A NanoVue Plus UV-Vis spectrophotometer (GE Healthcare, Chicago, IL, USA) was used to measure the absorbance/scattering (203 nm) of the EV fractions. A Synergy H1 Hybrid Multi-Mode Plate Reader (BioTek, Winooski, VT, USA) was used to measure the UV-Vis absorbance (595 nm) of samples in the 96 cell-well format during the Bradford assay of protein content, employing the colorimetric Pierce™ Coomassie Plus (Bradford) Assay Reagent. The plate reader was also used in the chemiluminescent detection of the Pierce™ ECL Substrate during the enzyme-linked immunosorbent (ELISA) assay. A Hitachi HT7830 transmission electron microscope (Chiyoda City, Tokyo, Japan) was used for TEM imaging to determine the structural integrity, size, and purity of the EVs in the C-CP tip recoveries from various biofluids. A Malvern Panalytical NanoSight NS300 nanoparticle tracking analysis (NTA) system (Malvern, Worcestershire, United Kingdom) was used to determine the concentration and size distribution of isolated vesicles.

Extracellular vesicles

Commercial lyophilized “exosome standards” from the urine of healthy donors were obtained from Galen Laboratories Supplies (Craigavon, Northern Ireland). To be clear, the material has not been certified as a reference standard. No information regarding purity or classification was supplied from the manufacturer. However, the product is a means of preparing EV solutions of known concentration (2.7 × 10¹² particles per mL), though vesicles exceeding typical exosome diameter, lipoproteins, and other protein contaminants have been previously identified in the material.⁶⁵ Despite the potential of systematic error (impurities) introduced by these standards, they have proven useful for order-of-magnitude estimation of recovered EV concentrations.
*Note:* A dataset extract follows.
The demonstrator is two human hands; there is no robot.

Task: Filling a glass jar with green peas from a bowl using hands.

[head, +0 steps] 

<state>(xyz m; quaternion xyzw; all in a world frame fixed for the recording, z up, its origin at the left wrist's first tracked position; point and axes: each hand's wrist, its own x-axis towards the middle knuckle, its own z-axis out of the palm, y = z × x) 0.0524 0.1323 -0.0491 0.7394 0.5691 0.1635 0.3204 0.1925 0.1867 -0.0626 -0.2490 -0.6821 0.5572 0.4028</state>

Fresh-morning urine, saliva, and cervical mucus (collected using a cotton swab and dissolved in PBS) were obtained from consenting, anonymous donors. After sample collection, the cervical mucus samples were stored at −80 °C until thawed for EV processing. Corning™ Human AB Blood Serum was obtained from ThermoFisher Scientific (Waltham, MA, USA). The frozen human serum was thawed and aliquoted before use. Unpasteurized raw goat milk (serving as a surrogate for human breast milk) was obtained from Split Creek Farm (Anderson, SC, USA). All biofluid samples were filtered using a sterile syringe filter of 0.22 μm pore size (Frogga Bio, Toronto, Canada) prior to processing.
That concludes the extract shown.